TASK DETAILS: Pick out each line of the records in which the word "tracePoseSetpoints" appears.

[Excerpts from a dataset]
——————————

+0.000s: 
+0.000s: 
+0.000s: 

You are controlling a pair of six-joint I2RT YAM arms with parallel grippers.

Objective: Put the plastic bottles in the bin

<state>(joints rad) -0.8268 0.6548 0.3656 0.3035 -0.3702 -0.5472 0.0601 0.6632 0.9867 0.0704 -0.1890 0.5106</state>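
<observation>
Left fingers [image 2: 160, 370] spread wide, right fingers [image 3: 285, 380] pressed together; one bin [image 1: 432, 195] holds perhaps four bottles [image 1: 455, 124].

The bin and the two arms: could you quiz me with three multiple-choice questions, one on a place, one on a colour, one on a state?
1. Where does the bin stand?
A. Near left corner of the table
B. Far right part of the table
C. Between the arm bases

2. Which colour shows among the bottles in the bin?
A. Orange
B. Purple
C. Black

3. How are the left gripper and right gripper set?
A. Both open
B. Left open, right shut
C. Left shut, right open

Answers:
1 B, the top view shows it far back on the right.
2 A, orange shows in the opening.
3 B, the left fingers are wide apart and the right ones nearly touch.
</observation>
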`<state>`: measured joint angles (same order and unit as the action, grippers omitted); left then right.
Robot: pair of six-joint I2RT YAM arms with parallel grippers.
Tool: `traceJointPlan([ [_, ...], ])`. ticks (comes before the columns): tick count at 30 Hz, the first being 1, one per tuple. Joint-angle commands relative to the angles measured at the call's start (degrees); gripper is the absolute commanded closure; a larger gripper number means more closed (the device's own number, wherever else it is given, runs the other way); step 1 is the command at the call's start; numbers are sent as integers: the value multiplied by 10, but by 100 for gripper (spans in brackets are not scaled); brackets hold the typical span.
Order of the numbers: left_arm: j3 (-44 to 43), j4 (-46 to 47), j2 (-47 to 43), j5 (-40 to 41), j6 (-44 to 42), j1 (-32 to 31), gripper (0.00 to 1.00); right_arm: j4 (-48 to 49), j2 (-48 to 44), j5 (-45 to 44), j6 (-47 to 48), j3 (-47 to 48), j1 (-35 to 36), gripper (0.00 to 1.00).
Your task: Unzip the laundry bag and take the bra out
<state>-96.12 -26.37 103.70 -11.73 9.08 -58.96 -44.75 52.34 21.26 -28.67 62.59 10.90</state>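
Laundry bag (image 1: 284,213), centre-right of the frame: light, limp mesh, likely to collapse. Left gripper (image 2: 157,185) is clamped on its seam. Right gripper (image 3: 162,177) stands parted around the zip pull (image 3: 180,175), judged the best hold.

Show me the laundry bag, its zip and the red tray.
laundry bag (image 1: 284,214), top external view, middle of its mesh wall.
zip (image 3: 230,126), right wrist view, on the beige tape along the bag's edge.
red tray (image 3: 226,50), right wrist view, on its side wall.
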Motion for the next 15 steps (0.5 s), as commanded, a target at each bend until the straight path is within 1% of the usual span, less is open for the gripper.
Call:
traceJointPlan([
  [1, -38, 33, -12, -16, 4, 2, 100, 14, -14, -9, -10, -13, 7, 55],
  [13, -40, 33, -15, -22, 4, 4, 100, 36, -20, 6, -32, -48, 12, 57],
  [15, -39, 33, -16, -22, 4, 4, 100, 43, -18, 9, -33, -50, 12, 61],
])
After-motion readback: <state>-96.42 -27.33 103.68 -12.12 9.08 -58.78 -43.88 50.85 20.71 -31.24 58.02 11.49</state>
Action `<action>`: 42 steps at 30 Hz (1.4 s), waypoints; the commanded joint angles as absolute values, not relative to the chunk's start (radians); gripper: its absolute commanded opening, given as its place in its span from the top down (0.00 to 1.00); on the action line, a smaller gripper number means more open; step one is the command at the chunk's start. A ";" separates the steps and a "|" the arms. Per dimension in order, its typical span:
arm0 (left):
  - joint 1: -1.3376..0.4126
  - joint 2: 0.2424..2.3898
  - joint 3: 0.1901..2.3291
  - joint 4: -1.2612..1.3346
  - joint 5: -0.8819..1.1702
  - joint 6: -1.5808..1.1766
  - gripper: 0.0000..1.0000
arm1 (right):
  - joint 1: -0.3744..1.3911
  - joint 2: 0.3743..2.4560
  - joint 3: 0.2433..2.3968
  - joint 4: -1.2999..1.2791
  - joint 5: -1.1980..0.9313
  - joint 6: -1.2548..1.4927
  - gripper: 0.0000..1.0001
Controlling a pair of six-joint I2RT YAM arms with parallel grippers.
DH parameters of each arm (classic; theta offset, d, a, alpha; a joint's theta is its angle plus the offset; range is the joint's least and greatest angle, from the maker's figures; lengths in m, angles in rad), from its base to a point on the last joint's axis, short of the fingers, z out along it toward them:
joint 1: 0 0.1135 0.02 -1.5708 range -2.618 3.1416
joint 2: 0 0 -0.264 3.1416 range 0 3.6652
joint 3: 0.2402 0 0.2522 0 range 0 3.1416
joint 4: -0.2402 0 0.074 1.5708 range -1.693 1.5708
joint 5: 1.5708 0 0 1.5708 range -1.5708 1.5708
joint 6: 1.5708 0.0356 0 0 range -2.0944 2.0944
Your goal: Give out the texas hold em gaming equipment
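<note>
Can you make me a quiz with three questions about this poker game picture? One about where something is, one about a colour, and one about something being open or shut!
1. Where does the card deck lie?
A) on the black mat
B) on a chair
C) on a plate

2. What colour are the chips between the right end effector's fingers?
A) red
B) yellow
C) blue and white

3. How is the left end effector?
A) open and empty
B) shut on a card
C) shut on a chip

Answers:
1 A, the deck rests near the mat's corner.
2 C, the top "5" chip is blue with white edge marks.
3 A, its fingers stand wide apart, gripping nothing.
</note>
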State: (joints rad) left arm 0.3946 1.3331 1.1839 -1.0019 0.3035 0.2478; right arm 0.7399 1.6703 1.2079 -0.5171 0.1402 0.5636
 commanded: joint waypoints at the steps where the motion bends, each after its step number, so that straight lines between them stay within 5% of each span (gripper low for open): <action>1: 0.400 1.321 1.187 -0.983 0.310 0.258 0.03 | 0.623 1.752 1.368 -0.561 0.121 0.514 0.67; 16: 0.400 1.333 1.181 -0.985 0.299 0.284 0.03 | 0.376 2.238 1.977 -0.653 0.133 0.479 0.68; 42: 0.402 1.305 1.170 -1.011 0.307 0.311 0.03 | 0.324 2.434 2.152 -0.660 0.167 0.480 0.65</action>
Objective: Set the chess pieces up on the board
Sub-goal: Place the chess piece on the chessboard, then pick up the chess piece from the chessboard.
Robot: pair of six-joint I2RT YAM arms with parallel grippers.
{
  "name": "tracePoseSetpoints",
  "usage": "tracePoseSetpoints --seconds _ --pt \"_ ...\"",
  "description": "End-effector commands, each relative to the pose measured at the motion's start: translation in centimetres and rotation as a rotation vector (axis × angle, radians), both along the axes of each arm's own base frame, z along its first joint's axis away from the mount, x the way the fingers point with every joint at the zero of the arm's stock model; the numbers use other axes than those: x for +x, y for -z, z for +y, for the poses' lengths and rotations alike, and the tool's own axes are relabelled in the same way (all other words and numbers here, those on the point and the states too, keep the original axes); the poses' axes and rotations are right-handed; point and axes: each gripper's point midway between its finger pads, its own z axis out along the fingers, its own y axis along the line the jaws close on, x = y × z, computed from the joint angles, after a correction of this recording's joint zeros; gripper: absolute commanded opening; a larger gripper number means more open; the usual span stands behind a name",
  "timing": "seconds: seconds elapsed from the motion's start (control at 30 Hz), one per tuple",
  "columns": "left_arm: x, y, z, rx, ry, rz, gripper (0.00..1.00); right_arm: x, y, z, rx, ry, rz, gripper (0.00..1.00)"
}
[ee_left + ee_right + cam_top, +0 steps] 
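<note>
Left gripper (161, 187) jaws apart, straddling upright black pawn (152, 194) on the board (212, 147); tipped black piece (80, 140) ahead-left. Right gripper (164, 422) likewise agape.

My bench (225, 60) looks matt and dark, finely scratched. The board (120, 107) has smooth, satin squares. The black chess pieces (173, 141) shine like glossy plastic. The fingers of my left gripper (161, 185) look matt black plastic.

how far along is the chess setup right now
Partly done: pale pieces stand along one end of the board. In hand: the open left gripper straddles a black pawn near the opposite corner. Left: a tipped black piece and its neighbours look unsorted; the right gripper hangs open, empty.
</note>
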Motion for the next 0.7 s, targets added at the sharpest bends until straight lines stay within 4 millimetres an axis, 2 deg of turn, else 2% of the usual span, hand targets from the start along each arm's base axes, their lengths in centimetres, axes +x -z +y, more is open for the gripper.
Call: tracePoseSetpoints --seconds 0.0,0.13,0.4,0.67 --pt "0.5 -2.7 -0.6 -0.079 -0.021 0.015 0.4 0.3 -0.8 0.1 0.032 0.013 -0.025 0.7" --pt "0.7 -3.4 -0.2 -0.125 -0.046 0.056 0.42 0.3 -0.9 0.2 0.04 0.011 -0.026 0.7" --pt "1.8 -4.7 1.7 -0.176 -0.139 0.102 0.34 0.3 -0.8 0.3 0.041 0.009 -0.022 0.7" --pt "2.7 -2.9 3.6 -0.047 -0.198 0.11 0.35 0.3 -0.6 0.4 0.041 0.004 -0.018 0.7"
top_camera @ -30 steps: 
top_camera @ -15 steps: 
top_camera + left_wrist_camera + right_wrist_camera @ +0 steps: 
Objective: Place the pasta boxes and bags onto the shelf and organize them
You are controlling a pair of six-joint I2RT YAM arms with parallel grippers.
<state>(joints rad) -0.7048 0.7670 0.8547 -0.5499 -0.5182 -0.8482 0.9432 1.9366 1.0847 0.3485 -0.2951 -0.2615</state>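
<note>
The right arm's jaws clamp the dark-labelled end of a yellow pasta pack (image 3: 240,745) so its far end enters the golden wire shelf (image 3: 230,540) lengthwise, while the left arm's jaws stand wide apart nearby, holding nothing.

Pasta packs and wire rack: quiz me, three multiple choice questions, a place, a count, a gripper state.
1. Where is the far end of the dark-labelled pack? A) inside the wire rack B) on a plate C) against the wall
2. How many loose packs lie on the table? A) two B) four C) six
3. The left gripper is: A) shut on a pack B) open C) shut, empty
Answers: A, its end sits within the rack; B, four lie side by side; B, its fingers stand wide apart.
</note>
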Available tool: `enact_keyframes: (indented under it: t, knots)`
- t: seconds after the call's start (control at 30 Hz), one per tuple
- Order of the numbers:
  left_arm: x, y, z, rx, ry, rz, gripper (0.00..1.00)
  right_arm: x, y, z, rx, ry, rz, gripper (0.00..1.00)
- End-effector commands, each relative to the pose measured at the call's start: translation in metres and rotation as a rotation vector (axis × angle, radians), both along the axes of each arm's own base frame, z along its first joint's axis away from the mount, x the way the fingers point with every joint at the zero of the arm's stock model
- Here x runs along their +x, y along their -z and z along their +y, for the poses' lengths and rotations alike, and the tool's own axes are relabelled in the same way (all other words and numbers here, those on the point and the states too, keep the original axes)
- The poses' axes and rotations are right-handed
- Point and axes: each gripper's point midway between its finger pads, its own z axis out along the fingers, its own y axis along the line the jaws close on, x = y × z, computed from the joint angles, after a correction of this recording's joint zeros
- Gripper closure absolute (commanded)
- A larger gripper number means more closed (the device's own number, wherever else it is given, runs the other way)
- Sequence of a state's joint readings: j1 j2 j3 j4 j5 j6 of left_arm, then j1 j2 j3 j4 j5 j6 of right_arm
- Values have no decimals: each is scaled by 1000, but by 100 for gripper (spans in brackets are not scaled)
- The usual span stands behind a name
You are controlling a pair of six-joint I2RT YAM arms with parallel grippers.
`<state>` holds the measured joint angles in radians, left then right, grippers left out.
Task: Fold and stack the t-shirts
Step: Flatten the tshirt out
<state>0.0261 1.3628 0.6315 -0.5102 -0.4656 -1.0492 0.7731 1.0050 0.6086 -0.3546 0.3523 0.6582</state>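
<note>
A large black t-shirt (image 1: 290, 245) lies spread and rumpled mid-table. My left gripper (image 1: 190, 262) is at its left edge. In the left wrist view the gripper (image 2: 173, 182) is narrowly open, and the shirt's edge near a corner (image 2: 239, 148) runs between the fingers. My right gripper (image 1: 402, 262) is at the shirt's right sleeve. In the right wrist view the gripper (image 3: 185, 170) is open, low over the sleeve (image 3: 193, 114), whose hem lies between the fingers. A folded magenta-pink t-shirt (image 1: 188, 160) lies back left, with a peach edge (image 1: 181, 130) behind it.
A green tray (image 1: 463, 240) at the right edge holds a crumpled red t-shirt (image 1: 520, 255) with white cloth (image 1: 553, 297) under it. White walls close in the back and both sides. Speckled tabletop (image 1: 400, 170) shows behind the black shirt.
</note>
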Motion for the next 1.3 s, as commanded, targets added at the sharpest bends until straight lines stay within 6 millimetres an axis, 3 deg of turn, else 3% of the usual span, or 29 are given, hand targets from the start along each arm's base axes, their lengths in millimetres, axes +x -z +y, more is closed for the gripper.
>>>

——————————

RESPONSE TO THE EXERCISE:
  "name": "tracePoseSetpoints",
  "usage": "tracePoseSetpoints --seconds _ --pt \"_ ...\"",
Call: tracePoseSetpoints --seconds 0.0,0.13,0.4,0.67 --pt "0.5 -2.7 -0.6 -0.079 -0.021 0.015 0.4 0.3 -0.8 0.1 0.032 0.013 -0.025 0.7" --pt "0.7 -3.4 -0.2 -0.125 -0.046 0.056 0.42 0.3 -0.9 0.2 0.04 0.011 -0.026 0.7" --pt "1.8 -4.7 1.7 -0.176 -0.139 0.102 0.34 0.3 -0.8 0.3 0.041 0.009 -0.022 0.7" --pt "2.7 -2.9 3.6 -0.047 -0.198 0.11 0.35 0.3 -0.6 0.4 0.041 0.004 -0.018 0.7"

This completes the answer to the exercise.